Task details: Return all the lines below in which the string "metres" appears.
◆ ◆ ◆ ◆ ◆
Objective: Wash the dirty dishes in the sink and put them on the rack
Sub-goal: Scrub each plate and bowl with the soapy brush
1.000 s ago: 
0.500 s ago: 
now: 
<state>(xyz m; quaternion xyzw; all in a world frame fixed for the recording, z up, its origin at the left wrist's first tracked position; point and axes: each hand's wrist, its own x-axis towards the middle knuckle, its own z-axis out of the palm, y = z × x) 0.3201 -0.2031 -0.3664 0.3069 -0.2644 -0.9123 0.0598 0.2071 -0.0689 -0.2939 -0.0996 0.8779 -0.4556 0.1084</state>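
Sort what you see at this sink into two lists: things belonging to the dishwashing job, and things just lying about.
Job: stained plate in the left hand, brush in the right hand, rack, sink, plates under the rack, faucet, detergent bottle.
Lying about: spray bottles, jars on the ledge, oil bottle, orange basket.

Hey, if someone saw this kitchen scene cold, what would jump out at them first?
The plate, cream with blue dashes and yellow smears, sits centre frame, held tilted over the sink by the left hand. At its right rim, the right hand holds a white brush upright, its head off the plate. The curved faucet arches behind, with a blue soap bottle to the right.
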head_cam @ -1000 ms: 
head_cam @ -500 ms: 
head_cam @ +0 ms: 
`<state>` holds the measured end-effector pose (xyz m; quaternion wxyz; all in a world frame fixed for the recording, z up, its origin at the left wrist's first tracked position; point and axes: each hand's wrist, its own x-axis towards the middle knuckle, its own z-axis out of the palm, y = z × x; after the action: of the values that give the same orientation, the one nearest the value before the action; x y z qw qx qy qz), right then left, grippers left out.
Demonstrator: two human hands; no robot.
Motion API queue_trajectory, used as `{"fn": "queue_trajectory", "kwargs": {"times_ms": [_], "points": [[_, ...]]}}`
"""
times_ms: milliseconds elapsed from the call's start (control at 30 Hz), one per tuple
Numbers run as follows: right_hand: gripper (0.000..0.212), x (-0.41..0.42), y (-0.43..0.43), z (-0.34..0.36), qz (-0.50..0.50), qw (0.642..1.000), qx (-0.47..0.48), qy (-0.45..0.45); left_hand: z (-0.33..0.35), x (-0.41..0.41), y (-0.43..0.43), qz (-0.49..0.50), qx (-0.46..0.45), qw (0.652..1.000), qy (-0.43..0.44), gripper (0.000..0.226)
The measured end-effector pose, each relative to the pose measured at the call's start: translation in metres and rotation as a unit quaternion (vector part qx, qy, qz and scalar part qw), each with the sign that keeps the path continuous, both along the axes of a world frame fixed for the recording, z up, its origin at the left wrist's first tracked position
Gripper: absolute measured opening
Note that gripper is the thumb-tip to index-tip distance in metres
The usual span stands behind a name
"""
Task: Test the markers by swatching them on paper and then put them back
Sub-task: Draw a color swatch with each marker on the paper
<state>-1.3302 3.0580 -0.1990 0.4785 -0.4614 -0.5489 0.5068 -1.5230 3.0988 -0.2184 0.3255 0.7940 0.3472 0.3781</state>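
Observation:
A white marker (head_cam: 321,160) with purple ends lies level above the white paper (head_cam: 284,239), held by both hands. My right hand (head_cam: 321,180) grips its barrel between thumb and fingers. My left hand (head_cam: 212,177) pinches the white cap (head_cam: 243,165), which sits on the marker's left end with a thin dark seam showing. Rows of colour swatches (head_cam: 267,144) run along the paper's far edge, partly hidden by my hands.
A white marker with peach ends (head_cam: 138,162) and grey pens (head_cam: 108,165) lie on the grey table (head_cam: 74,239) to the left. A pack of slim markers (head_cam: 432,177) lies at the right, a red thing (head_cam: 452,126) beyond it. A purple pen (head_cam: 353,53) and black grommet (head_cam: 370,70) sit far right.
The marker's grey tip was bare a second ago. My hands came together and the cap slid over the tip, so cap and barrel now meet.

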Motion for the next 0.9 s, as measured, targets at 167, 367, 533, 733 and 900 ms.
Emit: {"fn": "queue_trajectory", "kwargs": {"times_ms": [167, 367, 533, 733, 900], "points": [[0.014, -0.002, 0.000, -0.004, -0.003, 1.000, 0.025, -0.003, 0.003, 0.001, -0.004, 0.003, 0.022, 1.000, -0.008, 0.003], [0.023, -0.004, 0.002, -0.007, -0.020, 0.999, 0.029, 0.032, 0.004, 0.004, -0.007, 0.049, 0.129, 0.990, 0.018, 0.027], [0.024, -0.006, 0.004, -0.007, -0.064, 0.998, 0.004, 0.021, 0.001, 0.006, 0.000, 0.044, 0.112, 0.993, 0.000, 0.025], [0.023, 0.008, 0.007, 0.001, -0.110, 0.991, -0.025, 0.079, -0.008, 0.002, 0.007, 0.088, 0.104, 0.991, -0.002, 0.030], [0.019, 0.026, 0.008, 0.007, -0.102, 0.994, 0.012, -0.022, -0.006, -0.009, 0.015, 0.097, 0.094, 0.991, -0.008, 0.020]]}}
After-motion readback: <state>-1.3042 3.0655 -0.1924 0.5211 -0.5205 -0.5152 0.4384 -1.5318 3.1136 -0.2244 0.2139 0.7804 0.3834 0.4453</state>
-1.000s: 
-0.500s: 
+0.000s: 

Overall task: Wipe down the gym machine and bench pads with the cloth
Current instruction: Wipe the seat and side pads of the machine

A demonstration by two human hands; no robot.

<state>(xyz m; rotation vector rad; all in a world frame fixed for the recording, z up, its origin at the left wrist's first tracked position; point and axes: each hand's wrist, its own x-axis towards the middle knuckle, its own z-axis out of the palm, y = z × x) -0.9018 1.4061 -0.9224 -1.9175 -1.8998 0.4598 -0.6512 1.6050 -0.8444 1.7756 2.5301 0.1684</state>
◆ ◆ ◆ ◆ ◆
Task answer:
The measured end-effector pose, each relative to the pose measured at the call's start: translation in metres and rotation as a unit quaternion (vector part qx, qy, qz and scalar part qw), each with the sign that keeps the path continuous, both along the axes of a world frame fixed for the recording, z up, its origin at the left wrist's first tracked position
Note that gripper is the thumb-tip to index-tip distance in metres

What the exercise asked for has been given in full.